A Polícia Civil de Araçatuba (SP) decidiu pela prisão em flagrante do guarda municipal que atirou e matou José Roberto Nunes, 55 anos, o “Coleira”, na manhã desta terça-feira (4), na área central da cidade.
Em entrevista coletiva nesta tarde, o delegado Seccional Getúlio Nardo informou que o investigado alegou legítima defesa. Porém, como ainda não foram encontradas imagens relacionadas ao fato ou testemunhas presenciais, ele passará a noite na delegacia.
Na manhã de quarta-feira (5) o acusado deve ser apresentado em audiência de custódia e a Justiça decidirá se será decretada a prisão preventiva ou concedida a liberdade provisória, mediante cautelares.
Família
Ainda de acordo com o delegado, Nunes era filho da madrasta do guarda municipal e os dois já teriam tido desentendimentos anteriores, os quais não teriam sido registrados na delegacia. Esses desentendimentos estariam relacionados à partilha de bens.
E a vítima estaria fazendo uma construção em um terreno que ainda não havia sido destinado a ela legalmente. “Sempre que eles se encontram haveria essas desavenças, na versão do guarda municipal” , contou o delegado.
Tiros
Ainda segundo a versão apresentada por ele à polícia, o encontro entre os dois no qual aconteceu o homicídio teria sido o terceiro só na manhã desta terça-feira. Diante disso, ao ver Nunes se aproximar dele novamente, já nas imediações da praça Rui Barbosa, o guarda municipal teria informado que estaria armado.

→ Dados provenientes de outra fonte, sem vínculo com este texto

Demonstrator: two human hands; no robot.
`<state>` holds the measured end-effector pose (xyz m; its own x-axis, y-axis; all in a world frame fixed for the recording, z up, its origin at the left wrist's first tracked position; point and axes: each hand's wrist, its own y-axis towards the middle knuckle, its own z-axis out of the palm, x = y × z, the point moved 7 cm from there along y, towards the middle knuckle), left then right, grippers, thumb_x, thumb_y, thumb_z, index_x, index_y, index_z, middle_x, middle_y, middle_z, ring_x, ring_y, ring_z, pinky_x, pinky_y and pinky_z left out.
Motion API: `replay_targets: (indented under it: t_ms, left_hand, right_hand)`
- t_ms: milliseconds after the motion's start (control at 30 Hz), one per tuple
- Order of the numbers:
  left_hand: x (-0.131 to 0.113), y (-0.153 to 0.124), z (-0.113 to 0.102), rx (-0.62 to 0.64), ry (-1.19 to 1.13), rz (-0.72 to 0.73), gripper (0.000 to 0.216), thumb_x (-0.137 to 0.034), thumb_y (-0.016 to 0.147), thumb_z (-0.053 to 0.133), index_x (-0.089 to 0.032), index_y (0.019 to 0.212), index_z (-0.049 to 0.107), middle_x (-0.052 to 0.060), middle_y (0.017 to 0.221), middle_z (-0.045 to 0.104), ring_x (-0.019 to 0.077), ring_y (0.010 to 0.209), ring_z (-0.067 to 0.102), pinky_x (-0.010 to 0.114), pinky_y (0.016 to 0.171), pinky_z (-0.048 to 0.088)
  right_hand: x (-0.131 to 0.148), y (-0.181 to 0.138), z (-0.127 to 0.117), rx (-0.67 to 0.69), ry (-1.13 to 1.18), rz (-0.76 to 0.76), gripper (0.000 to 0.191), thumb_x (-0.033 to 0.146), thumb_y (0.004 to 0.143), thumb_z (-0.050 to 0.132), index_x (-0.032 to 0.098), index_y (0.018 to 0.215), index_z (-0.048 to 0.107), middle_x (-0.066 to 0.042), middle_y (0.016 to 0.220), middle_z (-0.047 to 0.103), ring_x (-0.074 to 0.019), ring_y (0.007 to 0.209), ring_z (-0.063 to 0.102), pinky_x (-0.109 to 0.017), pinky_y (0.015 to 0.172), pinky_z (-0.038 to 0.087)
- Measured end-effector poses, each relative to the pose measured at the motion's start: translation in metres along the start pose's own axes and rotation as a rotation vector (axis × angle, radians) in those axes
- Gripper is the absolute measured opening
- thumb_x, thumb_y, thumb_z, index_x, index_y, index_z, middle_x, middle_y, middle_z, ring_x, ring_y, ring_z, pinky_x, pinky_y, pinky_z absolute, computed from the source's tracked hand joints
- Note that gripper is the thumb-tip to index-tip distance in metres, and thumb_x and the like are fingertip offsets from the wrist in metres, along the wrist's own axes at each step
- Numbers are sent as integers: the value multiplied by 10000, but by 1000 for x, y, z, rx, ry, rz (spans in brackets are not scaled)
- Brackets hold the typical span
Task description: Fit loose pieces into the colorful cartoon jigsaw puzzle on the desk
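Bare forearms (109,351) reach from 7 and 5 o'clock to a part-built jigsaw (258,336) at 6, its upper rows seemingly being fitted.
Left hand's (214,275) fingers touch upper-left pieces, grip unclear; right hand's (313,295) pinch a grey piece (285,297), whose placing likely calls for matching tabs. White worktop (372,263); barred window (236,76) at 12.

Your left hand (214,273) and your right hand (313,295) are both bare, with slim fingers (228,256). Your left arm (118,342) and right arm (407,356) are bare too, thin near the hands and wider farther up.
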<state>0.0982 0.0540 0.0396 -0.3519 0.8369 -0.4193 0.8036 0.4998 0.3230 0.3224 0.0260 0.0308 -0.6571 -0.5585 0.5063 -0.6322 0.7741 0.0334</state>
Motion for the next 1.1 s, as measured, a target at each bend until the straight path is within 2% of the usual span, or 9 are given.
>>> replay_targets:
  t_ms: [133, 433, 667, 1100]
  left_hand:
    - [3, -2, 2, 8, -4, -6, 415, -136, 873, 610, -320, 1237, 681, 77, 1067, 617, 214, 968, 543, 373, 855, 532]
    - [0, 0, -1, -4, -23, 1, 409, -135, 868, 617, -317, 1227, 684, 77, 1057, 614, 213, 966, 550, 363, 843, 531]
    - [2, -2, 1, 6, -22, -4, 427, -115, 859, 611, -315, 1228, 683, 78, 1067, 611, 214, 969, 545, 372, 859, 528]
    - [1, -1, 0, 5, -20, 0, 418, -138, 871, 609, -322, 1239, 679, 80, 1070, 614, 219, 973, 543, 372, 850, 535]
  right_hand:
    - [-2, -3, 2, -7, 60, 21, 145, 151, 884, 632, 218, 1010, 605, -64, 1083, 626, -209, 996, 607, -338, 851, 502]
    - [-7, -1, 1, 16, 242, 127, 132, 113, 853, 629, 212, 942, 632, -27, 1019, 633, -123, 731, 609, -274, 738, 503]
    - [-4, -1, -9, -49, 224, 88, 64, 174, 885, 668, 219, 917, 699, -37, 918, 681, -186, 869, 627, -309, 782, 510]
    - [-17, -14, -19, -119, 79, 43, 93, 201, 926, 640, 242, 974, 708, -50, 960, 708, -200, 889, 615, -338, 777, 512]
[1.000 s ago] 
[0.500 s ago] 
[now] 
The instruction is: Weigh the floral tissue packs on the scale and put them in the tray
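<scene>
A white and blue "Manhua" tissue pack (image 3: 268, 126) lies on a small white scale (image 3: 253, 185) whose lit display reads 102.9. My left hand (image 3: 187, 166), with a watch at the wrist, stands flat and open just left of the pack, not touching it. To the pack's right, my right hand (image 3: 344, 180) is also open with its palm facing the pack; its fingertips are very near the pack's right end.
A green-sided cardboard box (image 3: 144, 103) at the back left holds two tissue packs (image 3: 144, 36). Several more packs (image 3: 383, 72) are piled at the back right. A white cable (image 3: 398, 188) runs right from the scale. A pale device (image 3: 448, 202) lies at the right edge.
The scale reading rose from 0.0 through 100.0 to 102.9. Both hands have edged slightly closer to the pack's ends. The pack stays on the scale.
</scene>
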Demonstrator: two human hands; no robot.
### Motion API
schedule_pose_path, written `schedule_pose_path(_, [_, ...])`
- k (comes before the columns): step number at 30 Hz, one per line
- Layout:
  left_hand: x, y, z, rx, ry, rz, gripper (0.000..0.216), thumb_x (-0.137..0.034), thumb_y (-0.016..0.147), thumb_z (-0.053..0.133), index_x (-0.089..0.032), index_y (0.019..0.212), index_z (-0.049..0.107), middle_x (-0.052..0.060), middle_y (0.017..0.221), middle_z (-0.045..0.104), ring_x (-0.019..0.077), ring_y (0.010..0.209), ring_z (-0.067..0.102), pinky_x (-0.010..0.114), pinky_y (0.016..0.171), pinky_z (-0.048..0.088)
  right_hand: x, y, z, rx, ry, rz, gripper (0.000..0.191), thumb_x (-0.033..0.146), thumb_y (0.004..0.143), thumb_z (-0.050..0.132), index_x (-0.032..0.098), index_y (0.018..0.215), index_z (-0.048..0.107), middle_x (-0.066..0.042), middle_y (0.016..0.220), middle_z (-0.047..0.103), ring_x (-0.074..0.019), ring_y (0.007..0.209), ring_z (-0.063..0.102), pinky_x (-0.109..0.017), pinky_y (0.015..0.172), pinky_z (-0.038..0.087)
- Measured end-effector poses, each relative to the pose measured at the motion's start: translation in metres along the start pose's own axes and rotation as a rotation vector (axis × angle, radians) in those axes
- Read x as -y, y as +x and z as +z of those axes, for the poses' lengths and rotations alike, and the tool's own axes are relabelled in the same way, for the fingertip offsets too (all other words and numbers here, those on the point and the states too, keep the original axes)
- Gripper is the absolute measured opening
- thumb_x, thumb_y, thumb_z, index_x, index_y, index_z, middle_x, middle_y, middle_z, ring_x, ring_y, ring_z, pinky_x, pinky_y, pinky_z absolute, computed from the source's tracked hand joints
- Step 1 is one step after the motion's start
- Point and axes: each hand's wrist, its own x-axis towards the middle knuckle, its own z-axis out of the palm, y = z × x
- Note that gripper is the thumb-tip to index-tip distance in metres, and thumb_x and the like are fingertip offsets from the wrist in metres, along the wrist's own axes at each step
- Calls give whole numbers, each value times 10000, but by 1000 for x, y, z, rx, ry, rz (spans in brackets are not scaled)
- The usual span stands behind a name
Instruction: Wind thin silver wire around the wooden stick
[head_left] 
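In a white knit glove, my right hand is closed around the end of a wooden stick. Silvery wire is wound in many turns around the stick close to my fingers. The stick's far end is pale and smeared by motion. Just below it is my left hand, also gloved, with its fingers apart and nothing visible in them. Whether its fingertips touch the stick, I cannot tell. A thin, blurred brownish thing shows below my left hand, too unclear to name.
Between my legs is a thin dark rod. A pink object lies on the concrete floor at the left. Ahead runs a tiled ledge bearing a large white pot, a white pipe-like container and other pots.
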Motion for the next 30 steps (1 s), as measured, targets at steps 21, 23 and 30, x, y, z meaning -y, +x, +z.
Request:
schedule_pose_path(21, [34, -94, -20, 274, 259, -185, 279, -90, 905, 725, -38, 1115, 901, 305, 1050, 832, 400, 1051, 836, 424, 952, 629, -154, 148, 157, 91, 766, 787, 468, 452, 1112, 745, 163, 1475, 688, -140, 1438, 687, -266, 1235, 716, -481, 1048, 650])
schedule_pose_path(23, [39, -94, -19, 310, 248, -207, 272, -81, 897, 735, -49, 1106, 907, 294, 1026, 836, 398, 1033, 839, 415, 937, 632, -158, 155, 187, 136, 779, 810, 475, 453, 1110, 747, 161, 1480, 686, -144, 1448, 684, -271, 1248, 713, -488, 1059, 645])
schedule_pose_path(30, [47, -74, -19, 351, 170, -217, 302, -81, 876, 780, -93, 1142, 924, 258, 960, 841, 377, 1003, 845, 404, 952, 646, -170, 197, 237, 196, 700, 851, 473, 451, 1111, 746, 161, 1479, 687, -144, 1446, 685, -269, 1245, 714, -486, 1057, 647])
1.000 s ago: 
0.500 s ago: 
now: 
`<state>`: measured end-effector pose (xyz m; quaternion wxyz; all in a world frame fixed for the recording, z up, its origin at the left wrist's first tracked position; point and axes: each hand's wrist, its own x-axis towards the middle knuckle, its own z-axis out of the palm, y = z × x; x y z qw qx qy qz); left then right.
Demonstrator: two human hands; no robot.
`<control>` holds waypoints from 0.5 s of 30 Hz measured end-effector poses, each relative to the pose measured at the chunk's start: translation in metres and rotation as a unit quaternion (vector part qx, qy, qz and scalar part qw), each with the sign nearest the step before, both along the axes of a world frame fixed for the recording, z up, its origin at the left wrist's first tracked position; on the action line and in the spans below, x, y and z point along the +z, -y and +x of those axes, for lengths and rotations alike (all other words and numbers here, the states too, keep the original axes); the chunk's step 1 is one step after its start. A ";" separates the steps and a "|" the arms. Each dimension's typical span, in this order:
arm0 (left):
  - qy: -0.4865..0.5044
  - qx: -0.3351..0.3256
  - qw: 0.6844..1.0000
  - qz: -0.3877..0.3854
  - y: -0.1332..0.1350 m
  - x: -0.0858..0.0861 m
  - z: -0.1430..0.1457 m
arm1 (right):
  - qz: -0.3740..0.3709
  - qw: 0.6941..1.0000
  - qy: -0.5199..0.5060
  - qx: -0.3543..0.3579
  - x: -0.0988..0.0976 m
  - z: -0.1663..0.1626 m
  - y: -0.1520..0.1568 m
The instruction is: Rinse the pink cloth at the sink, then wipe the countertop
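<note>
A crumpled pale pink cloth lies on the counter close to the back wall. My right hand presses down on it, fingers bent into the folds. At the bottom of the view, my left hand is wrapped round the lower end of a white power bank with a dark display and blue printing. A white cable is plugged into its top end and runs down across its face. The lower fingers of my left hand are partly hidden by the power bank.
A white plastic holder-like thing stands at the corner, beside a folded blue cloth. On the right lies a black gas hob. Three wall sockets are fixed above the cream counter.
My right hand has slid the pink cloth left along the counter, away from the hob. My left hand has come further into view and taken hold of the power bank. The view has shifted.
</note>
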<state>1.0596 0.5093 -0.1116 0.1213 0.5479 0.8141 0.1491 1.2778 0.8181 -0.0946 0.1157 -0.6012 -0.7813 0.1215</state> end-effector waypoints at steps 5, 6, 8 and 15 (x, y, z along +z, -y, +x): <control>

Como a vítima teria insistido em ir na direção do autor, ele teria sacado a arma e feito um disparo para o alto. Nunes teria insistido, por isso, acabou fazendo um disparo na direção da vítima, na praça ao lado do Banco do Brasil. A informação ainda não confirmada é de que o tiro tenha atingido o peito de Nunes.
Morreu
Guardas municipais e populares prestaram os primeiros socorros até a chegada do Samu (Serviço de Atendimento Móvel de Urgência). Segundo a assessoria de imprensa da Santa Casa, o paciente deu entrada no pronto-socorro por volta das 11h15, já em óbito.
O corpo seria encaminhado ao IML (Instituto Médico Legal) para exame necroscópico e o guarda municipal ainda estava no plantão policial por volta das 15h, quando a coletiva foi concedida.